Chapitre 2.
Ces deux décennies d’errance sanguinaire ont transformé Reclan en une coquille vide de toute sensibilité. À chaque lune, il arpente, des jours durant, les villes et villages en quête d’une nouvelle victime pour satisfaire la soif insatiable du seigneur noir. Son unique réconfort tient dans une flasque enchantée en argent gravée d’un dragon, qu’il a subtilisée dans une maison noble. Même si l’alcool de fraise sauvage qu’elle distribue en permanence n’a plus le pouvoir de l’enivrer, il lui apporte un peu de cette chaleur que son cœur a perdue.
Reclan lève son regard vers l’immensité céleste. La nuit est claire et le ballet enchanteur des étoiles l’hypnotise un court instant. « Une victime de plus », pense-t-il en avalant une gorgée brûlante du liquide salvateur. Dans son malheur, il est presque soulagé que la malédiction lui confère une insomnie sans fin. Il n’ose même pas imaginer les cauchemars que ces sacrifices inhumains insinueraient dans son esprit torturé s’il pouvait encore dormir.
Il se redresse pour regagner la chaumière. L’odeur est insoutenable et, même s’il n’a pas mangé de nourriture solide depuis presque un quart de siècle, Reclan se retient de vomir. Comme à son habitude, Charlotte se tient dans un coin de la pièce. Sa silhouette cadavérique et émaciée est parcourue de soubresauts qui font trembler sa longue chevelure grise et filasse. Reclan reste sur le pas de la porte pour l’observer dans la lumière lunaire. Il se rend bien compte qu’elle n’est plus la belle jeune femme rousse qu’il a épousée, celle qui rêvait de devenir herboriste et d’avoir des enfants. Son corps, bien qu’en décomposition, est encore là, mais pas son âme.
Il saisit un seau d’eau qui traîne au sol et en déverse le contenu sur la table du rituel. Une mare rouge se forme sur la terre battue, révélant des ossements et des morceaux de chair putréfiée des sacrifices précédents.
— C’est important de les laisser, souffle la voix sifflante de Charlotte.
— Je le sais, s’emporte Reclan. Tu me le répètes sans cesse !

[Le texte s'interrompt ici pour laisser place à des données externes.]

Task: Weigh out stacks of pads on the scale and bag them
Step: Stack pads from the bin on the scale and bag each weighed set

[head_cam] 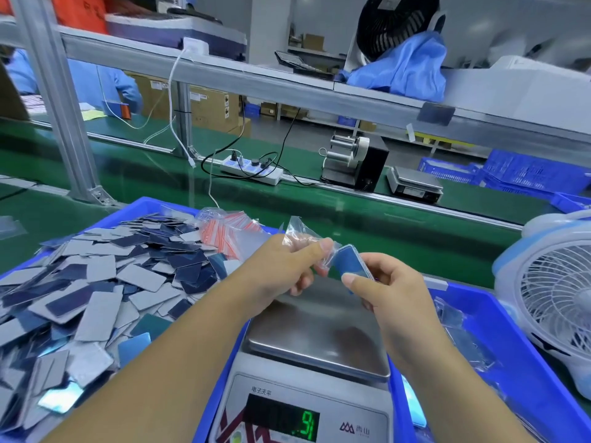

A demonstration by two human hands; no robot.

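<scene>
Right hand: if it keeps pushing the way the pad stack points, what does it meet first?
Probably the clear bag pinched by the left hand; the right hand aims its pad stack at the bag's mouth, though depth is unclear.

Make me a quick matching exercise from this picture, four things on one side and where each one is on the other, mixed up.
Things:
1. stack of pads
2. clear bag
3. loose pads
4. scale pan

Places:
A. heaped in the blue bin on the left
B. bare, below both hands
C. gripped in the right hand
D. pinched in the left hand

Pairs: 1-C, 2-D, 3-A, 4-B
</scene>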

— Le seigneur des ténèbres apprécie nos offrandes, sois-en sûr.
— Quatre-vingt-dix-neuf, pour être précis, soupire-t-il en s’adossant contre un mur. Combien en faudra-t-il encore ?
Charlotte reste silencieuse, immobile, impassible. Ses yeux laiteux vidés de leur essence vitale et ses lèvres cousues d’un fil de jute grossier témoignent qu’elle n’écoute ni ne répond réellement à Reclan.
— Peut-être que la centième sera la bonne, murmure-t-il en portant la flasque à ses lèvres.
—
Reclan reste auprès de sa bien-aimée jusqu’au lever du jour. Il lui faut attendre les instructions de Charlotte concernant la prochaine victime.
— Volarta… une grande maison en pierre rouge… un arbre aux feuilles sombres… une petite fille aux boucles noires, siffle Charlotte.
— Volarta ? Voilà bien longtemps que je n’ai pas mis les pieds dans la capitale, s’exclame Reclan, surpris.
— Jumelle, ajoute Charlotte.
— Quoi, il y en a deux ? s’inquiète Reclan. Ce n’est pas faisable, je ne peux pas !
— Il faut les deux…
Reclan reste interdit plusieurs secondes, le temps de digérer l’information. Il n’est déjà pas aisé pour lui de décapiter un enfant seul sans trop attirer l’attention, alors deux en même temps… cela relève de l’impossible. Sans compter que l’enfant doit impérativement hurler au moment où la lame sépare sa tête de son corps, car, selon Charlotte, les cris de douleur et de panique sont un moyen de prévenir le seigneur des ténèbres que le sacrifice a été ordonné dans les règles. Mais Reclan a pour interdiction formelle de les kidnapper : ils doivent mourir dans leur lit, le soir exact de leur cinquième anniversaire.
— N’est-ce pas déjà suffisamment cruel ?
Charlotte reste impassible face aux états d’âme de Reclan, ce qui le plonge aussitôt dans une colère noire. Il se précipite sur elle et la plaque contre le mur. Tandis qu’il halète, les dents serrées, Charlotte le regarde sans le voir, ses yeux vagabondant dans le vide. Il resserre son emprise jusqu’à sentir ses os craquer sous ses doigts, mais toujours aucune réaction. Doucement, la tension dans les muscles de Reclan retombe et il prend conscience qu’il ne peut rien faire pour changer le cours des choses. Résigné, il la relâche et quitte la maisonnette.